▸ What to produce
An exact restatement of all the data is required, with the pictures left out.

(Source records)
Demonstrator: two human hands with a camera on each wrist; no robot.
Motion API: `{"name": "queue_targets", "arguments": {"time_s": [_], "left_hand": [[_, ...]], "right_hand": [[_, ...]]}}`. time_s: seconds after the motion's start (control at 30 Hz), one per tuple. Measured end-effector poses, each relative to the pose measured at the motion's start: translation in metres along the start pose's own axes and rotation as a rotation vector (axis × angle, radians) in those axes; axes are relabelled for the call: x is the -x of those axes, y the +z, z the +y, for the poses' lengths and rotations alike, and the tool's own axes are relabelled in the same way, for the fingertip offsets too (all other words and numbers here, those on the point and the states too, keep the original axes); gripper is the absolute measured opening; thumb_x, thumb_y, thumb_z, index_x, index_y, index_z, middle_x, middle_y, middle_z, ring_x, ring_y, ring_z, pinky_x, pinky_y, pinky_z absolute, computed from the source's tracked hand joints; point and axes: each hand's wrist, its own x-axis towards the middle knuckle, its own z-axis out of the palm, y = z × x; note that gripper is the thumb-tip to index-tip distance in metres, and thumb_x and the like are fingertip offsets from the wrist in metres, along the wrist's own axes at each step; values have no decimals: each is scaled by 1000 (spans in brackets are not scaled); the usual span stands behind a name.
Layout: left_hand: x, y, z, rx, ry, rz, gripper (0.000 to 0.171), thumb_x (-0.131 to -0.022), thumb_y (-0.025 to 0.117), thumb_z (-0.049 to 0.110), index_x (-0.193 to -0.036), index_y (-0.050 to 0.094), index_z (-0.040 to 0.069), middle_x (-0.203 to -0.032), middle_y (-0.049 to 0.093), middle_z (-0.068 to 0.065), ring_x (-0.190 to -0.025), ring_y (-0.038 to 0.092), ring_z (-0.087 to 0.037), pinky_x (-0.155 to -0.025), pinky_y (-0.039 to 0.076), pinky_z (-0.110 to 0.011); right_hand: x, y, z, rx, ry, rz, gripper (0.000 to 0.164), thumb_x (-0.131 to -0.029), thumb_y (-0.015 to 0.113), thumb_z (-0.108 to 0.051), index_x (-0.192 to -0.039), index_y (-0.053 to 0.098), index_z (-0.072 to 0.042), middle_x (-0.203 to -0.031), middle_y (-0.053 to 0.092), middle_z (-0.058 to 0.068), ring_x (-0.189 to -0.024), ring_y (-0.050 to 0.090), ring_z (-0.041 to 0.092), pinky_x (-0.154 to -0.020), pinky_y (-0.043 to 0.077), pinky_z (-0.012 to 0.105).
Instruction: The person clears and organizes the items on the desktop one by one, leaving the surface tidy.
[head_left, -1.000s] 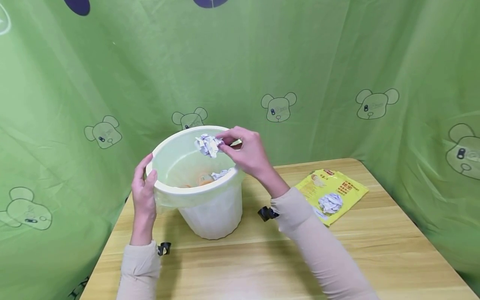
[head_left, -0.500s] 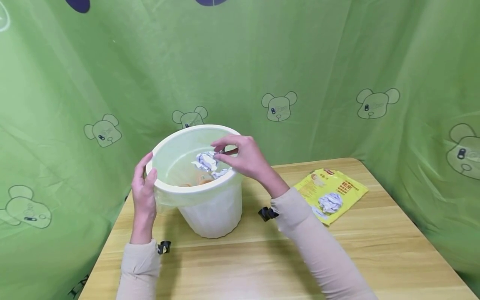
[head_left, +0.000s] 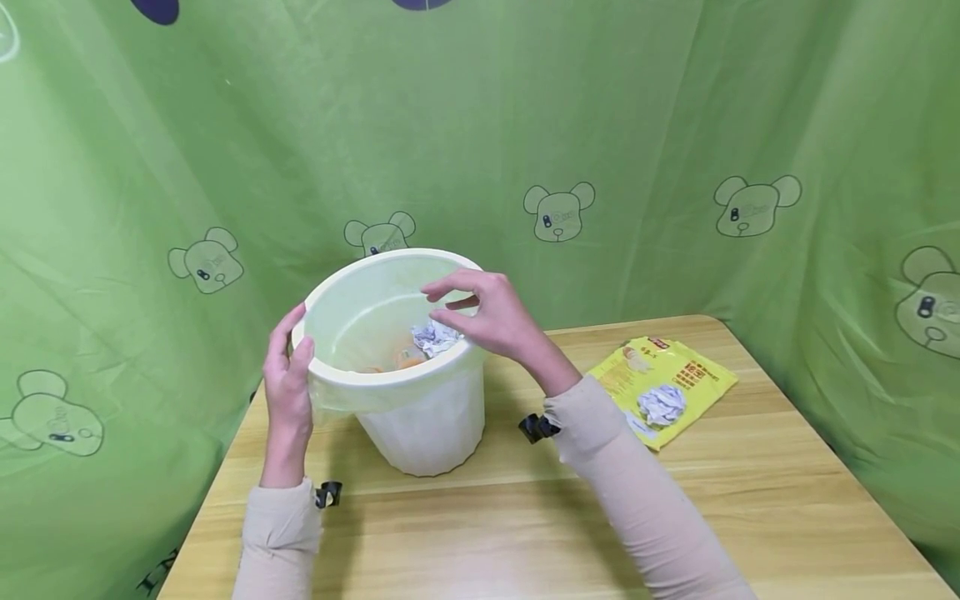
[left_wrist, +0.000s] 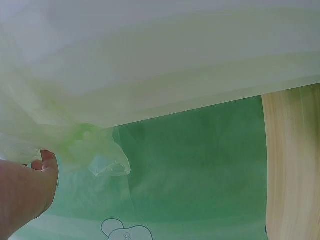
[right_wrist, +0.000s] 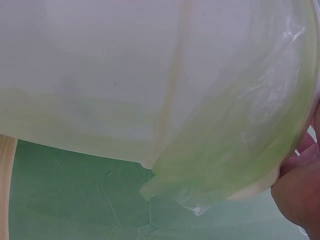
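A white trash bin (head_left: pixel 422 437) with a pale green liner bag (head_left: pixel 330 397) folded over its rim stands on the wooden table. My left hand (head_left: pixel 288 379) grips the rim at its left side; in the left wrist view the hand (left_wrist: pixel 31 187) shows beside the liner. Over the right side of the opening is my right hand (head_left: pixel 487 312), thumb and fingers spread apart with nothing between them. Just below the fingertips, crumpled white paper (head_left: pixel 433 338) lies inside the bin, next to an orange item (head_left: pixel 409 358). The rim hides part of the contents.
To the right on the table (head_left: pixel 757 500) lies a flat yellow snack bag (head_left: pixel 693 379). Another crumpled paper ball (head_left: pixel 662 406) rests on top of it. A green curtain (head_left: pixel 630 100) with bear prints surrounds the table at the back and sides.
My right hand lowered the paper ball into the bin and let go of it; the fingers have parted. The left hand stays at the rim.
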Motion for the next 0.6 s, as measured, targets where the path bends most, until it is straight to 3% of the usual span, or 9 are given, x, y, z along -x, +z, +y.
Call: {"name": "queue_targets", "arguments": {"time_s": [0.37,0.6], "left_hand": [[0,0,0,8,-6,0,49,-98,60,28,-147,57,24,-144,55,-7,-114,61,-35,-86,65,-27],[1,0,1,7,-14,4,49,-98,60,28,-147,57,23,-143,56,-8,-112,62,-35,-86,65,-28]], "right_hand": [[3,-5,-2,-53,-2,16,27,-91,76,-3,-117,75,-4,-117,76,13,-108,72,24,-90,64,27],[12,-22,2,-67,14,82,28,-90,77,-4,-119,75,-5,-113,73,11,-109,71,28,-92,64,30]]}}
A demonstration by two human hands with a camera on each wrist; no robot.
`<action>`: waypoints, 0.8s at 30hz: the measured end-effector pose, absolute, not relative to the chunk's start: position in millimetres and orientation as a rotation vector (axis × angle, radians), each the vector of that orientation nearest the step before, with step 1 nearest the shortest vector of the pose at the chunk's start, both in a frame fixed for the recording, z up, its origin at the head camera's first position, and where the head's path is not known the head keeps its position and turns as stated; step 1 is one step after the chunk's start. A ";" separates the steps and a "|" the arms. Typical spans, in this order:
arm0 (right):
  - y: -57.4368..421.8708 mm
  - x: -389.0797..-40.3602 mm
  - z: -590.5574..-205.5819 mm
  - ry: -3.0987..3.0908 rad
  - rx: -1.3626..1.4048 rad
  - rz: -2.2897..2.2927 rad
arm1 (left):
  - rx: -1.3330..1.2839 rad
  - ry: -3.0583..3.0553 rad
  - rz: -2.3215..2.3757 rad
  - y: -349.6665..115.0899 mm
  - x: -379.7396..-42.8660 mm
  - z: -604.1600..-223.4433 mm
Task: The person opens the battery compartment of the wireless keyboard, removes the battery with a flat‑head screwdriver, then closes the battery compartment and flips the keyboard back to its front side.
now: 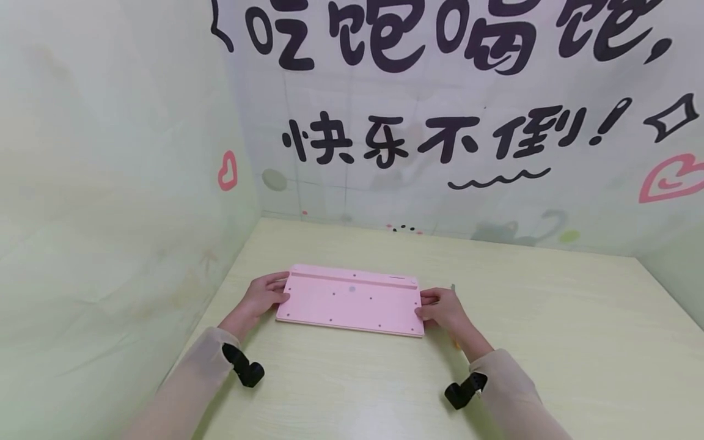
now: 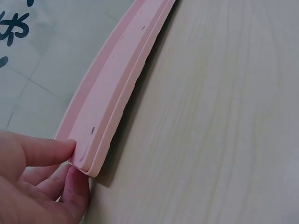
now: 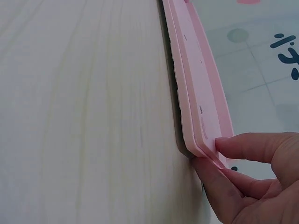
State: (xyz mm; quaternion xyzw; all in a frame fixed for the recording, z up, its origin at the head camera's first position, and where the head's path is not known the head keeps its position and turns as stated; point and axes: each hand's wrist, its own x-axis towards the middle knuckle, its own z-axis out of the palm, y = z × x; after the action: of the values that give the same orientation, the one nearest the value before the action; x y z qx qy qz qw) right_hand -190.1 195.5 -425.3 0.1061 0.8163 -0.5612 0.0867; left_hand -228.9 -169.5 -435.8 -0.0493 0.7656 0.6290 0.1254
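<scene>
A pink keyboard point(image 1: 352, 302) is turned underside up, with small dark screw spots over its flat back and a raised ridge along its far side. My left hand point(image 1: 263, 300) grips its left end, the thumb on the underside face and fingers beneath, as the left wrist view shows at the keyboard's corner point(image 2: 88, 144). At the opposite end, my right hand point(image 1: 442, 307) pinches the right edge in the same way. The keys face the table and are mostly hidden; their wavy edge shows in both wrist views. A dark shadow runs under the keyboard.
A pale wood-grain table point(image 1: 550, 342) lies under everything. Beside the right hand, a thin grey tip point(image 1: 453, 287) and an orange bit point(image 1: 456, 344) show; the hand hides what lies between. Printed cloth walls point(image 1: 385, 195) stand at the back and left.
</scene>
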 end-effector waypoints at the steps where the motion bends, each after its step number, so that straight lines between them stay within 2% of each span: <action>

▸ Your solution
Demonstrator: two human hands with a camera on each wrist; no robot.
Motion API: `{"name": "queue_targets", "arguments": {"time_s": [_], "left_hand": [[_, ...]], "right_hand": [[_, ...]]}}`. time_s: seconds after the motion's start (control at 30 Hz), one per tuple. Measured end-effector poses, each relative to the pose measured at the motion's start: translation in metres along the start pose's own axes and rotation as a rotation vector (axis × angle, radians) in those axes; axes are relabelled for the call: x is the -x of those axes, y the +z, z the +y, for the poses' lengths and rotations alike, and the tool's own axes are relabelled in the same way, for the fingertip offsets too (all other words and numbers here, those on the point and the states too, keep the original axes); gripper is the absolute measured opening; thumb_x, thumb_y, thumb_z, index_x, index_y, index_z, middle_x, middle_y, middle_z, ring_x, ring_y, ring_z, pinky_x, pinky_y, pinky_z absolute, computed from the source's tracked hand joints; point and axes: each hand's wrist, its own x-axis towards the middle knuckle, its own z-axis out of the palm, y = z × x; note that gripper is the thumb-tip to index-tip distance in metres, and thumb_x and the like are fingertip offsets from the wrist in metres, along the wrist's own axes at each step; values have no decimals: each is scaled by 1000 (spans in brackets are not scaled); the usual span stands behind a name.
Layout: left_hand: x, y, z, rx, ry, rz, gripper (0.000 to 0.171), thumb_x (-0.131 to -0.022), thumb_y (-0.025 to 0.117), thumb_z (-0.049 to 0.110), index_x (-0.193 to -0.036), index_y (-0.050 to 0.094), index_z (-0.040 to 0.069), middle_x (-0.203 to -0.032), middle_y (-0.049 to 0.093), middle_z (-0.068 to 0.065), ring_x (-0.190 to -0.025), ring_y (-0.038 to 0.092), ring_z (-0.087 to 0.037), pinky_x (-0.155 to -0.025), pinky_y (-0.039 to 0.076), pinky_z (-0.110 to 0.011); right_hand: x, y, z, rx, ry, rz, gripper (0.000 to 0.164), thumb_x (-0.131 to -0.029), thumb_y (-0.015 to 0.113), thumb_z (-0.108 to 0.051), index_x (-0.192 to -0.039), index_y (-0.053 to 0.098), index_z (-0.072 to 0.042), middle_x (-0.203 to -0.031), middle_y (-0.053 to 0.092), middle_z (-0.058 to 0.068), ring_x (-0.189 to -0.024), ring_y (-0.050 to 0.090), ring_z (-0.041 to 0.092), pinky_x (-0.154 to -0.020), pinky_y (-0.043 to 0.077), pinky_z (-0.012 to 0.105).
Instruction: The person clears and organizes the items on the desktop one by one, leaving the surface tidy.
[head_left, -1.000s] 
[head_left, -0.500s] 
[head_left, +0.000s] 
[left_wrist, +0.000s] 
[right_wrist, +0.000s] 
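A white trash bin (head_left: pixel 422 437) with a pale green liner bag (head_left: pixel 330 397) folded over its rim stands on the wooden table. My left hand (head_left: pixel 288 379) grips the rim at its left side; in the left wrist view the hand (left_wrist: pixel 31 187) shows beside the liner. Over the right side of the opening is my right hand (head_left: pixel 487 312), thumb and fingers spread apart with nothing between them. Just below the fingertips, crumpled white paper (head_left: pixel 433 338) lies inside the bin, next to an orange item (head_left: pixel 409 358). The rim hides part of the contents.
To the right on the table (head_left: pixel 757 500) lies a flat yellow snack bag (head_left: pixel 693 379). Another crumpled paper ball (head_left: pixel 662 406) rests on top of it. A green curtain (head_left: pixel 630 100) with bear prints surrounds the table at the back and sides.
My right hand lowered the paper ball into the bin and let go of it; the fingers have parted. The left hand stays at the rim.
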Motion for the next 0.6 s, as measured, targets where the path bends most, until it is straight to 3% of the usual span, or 9 are given, x, y, z along -x, +z, +y.
Call: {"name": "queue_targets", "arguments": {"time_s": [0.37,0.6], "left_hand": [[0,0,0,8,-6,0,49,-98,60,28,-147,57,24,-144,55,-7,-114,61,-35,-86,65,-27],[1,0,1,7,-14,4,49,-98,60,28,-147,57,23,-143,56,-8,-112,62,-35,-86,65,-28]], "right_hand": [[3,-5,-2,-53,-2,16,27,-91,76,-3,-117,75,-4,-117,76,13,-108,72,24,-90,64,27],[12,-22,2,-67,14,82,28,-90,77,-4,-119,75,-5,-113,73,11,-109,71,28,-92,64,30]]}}
A demonstration by two human hands with a camera on each wrist; no robot.
`<action>`: waypoints, 0.8s at 30hz: the measured end-effector pose, absolute, not relative to the chunk's start: position in millimetres and orientation as a rotation vector (axis × angle, radians), each the vector of that orientation nearest the step before, with step 1 nearest the shortest vector of the pose at the chunk's start, both in a frame fixed for the recording, z up, its origin at the head camera's first position, and where the head's path is not known the head keeps its position and turns as stated; step 1 is one step after the chunk's start. A ";" separates the steps and a "|" the arms. Typical spans, in this order:
arm0 (right):
  - y: -57.4368..421.8708 mm
  - x: -389.0797..-40.3602 mm
  - z: -590.5574..-205.5819 mm
  - ry: -3.0987..3.0908 rad
  - rx: -1.3626..1.4048 rad
  - rz: -2.2897..2.2927 rad
arm1 (left):
  - rx: -1.3330..1.2839 rad
  - ry: -3.0583..3.0553 rad
  - rz: -2.3215..2.3757 rad
  - y: -349.6665..115.0899 mm
  - x: -379.7396..-42.8660 mm
  - z: -604.1600..-223.4433 mm
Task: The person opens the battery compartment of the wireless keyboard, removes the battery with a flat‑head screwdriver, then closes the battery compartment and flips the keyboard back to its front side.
now: 
now: 
now: 
State: (xyz mm; quaternion xyzw; all in a frame fixed for the recording, z up, its origin at the head camera's first position, and where the head's path is not known the head keeps its position and turns as stated; point and axes: each hand's wrist, its own x-axis towards the middle knuckle, its own z-axis out of the palm, y = z × x; after the action: of the values that give the same orientation, the one nearest the value before the action; x y z qx qy qz qw) right_hand -190.1 195.5 -425.3 0.1061 0.8163 -0.5612 0.0867; left_hand -228.9 -169.5 -435.8 -0.0493 0.7656 0.6290 0.1254
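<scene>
A pink keyboard point(image 1: 352, 302) is turned underside up, with small dark screw spots over its flat back and a raised ridge along its far side. My left hand point(image 1: 263, 300) grips its left end, the thumb on the underside face and fingers beneath, as the left wrist view shows at the keyboard's corner point(image 2: 88, 144). At the opposite end, my right hand point(image 1: 442, 307) pinches the right edge in the same way. The keys face the table and are mostly hidden; their wavy edge shows in both wrist views. A dark shadow runs under the keyboard.
A pale wood-grain table point(image 1: 550, 342) lies under everything. Beside the right hand, a thin grey tip point(image 1: 453, 287) and an orange bit point(image 1: 456, 344) show; the hand hides what lies between. Printed cloth walls point(image 1: 385, 195) stand at the back and left.
</scene>
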 end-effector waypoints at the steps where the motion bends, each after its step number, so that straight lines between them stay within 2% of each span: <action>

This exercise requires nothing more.